▶ [ENTRIES PROVIDED]:
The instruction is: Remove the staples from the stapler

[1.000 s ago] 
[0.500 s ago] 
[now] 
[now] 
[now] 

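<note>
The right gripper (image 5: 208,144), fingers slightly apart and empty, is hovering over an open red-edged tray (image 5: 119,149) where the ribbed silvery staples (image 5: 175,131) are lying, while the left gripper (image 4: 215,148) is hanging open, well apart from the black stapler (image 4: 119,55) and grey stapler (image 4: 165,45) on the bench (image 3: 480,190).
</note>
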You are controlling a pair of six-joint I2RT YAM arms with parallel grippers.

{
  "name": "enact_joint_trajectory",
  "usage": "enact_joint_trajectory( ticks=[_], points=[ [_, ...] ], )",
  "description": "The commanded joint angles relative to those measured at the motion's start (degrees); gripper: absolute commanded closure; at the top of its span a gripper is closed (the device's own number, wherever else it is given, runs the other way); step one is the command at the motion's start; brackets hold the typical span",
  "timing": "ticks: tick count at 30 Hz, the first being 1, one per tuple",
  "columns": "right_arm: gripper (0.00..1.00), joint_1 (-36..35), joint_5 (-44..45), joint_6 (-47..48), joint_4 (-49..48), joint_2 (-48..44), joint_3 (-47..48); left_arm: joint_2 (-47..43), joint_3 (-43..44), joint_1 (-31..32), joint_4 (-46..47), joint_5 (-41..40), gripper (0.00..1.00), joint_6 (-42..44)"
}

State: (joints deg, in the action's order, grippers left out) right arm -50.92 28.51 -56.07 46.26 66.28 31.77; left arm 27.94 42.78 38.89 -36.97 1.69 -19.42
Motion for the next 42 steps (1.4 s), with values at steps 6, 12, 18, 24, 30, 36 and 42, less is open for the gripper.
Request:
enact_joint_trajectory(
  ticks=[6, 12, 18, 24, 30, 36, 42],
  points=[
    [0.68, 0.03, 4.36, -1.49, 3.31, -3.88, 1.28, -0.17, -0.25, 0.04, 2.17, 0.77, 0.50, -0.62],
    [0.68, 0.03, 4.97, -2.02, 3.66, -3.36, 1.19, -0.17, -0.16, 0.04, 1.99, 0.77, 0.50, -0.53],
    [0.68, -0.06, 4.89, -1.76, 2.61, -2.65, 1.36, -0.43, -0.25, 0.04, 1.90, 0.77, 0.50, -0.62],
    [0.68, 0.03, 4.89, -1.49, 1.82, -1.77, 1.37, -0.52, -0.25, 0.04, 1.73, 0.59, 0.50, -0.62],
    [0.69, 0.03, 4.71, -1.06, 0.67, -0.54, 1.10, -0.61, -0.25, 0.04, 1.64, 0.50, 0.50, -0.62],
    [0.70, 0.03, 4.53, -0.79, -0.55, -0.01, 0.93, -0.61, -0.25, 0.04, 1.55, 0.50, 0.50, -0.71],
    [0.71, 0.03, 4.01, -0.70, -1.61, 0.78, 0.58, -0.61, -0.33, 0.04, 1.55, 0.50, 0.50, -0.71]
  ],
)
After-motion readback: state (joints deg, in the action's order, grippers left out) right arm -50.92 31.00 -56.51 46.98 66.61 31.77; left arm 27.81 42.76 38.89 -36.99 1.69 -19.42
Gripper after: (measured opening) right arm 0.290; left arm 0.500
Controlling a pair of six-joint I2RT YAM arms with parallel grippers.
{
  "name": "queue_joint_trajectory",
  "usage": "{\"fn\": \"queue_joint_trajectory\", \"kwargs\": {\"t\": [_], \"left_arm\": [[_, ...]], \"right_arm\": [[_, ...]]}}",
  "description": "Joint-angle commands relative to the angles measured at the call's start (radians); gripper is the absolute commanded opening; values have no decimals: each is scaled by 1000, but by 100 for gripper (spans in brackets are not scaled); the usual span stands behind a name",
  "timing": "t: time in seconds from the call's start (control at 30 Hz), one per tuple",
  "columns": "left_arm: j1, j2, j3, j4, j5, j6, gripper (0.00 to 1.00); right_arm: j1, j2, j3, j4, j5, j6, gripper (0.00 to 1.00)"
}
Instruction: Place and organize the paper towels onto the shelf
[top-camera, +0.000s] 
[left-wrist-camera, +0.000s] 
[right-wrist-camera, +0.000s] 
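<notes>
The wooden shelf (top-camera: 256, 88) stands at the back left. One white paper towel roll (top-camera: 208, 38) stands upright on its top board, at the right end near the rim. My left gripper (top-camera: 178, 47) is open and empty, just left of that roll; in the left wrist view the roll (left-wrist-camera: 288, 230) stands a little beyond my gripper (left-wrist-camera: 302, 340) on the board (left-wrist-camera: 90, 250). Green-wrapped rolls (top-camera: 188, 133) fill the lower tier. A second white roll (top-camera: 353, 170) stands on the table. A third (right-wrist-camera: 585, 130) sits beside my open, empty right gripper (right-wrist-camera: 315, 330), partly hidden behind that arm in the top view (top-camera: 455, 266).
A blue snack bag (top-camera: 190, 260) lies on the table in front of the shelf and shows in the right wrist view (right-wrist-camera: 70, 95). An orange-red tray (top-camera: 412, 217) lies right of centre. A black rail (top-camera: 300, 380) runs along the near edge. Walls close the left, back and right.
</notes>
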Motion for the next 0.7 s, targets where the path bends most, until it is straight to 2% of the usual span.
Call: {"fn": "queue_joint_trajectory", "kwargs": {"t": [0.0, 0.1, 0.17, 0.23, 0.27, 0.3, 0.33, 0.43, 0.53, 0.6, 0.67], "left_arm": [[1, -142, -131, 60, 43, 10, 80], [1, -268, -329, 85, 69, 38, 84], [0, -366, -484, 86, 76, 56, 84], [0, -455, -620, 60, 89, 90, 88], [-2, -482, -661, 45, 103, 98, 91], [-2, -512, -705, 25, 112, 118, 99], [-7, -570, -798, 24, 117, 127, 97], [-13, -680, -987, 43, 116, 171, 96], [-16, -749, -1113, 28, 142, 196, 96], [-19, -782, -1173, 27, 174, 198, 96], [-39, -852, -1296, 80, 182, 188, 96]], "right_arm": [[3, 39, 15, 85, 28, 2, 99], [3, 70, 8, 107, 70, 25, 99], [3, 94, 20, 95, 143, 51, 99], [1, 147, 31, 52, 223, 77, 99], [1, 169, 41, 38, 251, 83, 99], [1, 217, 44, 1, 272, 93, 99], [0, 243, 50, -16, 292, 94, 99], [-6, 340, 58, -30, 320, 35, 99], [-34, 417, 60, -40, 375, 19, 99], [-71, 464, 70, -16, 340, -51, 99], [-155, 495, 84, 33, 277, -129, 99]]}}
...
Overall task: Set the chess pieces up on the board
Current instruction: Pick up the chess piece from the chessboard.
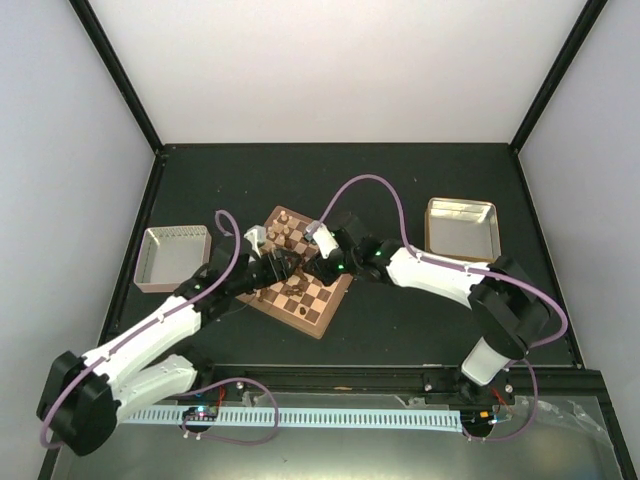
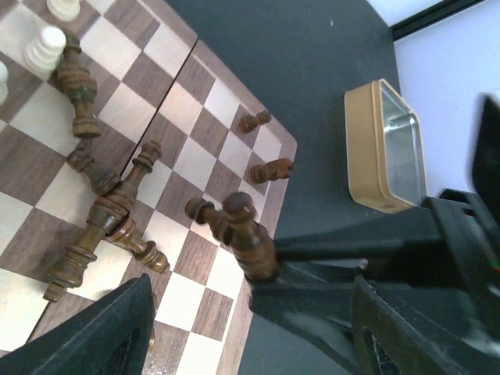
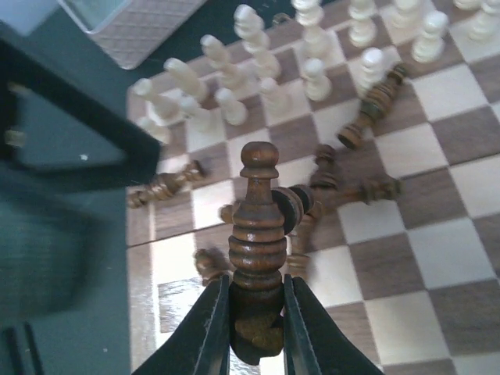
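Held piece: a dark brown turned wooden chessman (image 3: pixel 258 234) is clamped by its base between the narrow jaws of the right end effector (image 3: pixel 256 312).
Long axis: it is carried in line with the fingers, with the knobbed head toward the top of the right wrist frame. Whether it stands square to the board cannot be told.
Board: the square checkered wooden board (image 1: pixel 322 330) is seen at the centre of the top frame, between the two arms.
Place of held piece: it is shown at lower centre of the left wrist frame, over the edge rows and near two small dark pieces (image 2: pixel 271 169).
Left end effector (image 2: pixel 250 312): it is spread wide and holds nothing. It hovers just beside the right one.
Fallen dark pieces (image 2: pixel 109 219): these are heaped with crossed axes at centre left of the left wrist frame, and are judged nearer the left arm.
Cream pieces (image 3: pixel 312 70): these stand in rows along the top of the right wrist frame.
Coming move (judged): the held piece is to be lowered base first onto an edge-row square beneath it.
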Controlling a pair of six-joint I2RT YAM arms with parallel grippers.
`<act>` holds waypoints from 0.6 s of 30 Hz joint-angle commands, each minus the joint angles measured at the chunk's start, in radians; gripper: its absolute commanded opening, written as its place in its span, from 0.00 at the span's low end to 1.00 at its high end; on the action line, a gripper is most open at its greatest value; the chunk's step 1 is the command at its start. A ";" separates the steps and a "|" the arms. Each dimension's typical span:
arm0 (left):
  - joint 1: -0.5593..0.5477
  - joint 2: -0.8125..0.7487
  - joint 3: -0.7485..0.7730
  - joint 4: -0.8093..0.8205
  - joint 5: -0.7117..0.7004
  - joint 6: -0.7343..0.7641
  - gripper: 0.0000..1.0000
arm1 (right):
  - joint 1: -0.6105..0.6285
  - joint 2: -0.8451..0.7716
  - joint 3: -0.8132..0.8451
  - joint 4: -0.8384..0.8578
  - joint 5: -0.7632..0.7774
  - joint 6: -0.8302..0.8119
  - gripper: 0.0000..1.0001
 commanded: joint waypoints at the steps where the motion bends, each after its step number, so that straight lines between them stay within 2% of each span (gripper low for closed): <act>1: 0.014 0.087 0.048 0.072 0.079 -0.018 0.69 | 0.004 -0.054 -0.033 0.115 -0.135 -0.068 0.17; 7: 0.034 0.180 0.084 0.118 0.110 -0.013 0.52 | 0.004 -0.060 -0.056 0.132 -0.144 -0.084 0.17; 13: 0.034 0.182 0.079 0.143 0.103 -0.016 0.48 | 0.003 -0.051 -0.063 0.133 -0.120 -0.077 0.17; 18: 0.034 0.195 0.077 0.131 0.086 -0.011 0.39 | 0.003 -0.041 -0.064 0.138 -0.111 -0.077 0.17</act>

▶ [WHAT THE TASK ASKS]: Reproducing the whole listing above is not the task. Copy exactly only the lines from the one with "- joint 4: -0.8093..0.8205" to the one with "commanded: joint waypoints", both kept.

▶ [SOLVED PROBLEM]:
  - joint 4: -0.8093..0.8205
  - joint 5: -0.7117..0.7004
  - joint 6: -0.7343..0.7641
  - gripper: 0.0000..1.0000
arm1 (right):
  - joint 1: -0.6105..0.6285
  - joint 2: -0.8451..0.7716
  - joint 3: -0.8132..0.8451
  - joint 4: -0.8384..0.8578
  - joint 5: -0.7632..0.7774
  - joint 6: -0.8302..0.8119
  - gripper: 0.0000..1.0001
 commanded: joint waypoints at the steps where the motion bends, each after its step number, so that straight lines between them stay within 2% of each span (gripper low for closed): <act>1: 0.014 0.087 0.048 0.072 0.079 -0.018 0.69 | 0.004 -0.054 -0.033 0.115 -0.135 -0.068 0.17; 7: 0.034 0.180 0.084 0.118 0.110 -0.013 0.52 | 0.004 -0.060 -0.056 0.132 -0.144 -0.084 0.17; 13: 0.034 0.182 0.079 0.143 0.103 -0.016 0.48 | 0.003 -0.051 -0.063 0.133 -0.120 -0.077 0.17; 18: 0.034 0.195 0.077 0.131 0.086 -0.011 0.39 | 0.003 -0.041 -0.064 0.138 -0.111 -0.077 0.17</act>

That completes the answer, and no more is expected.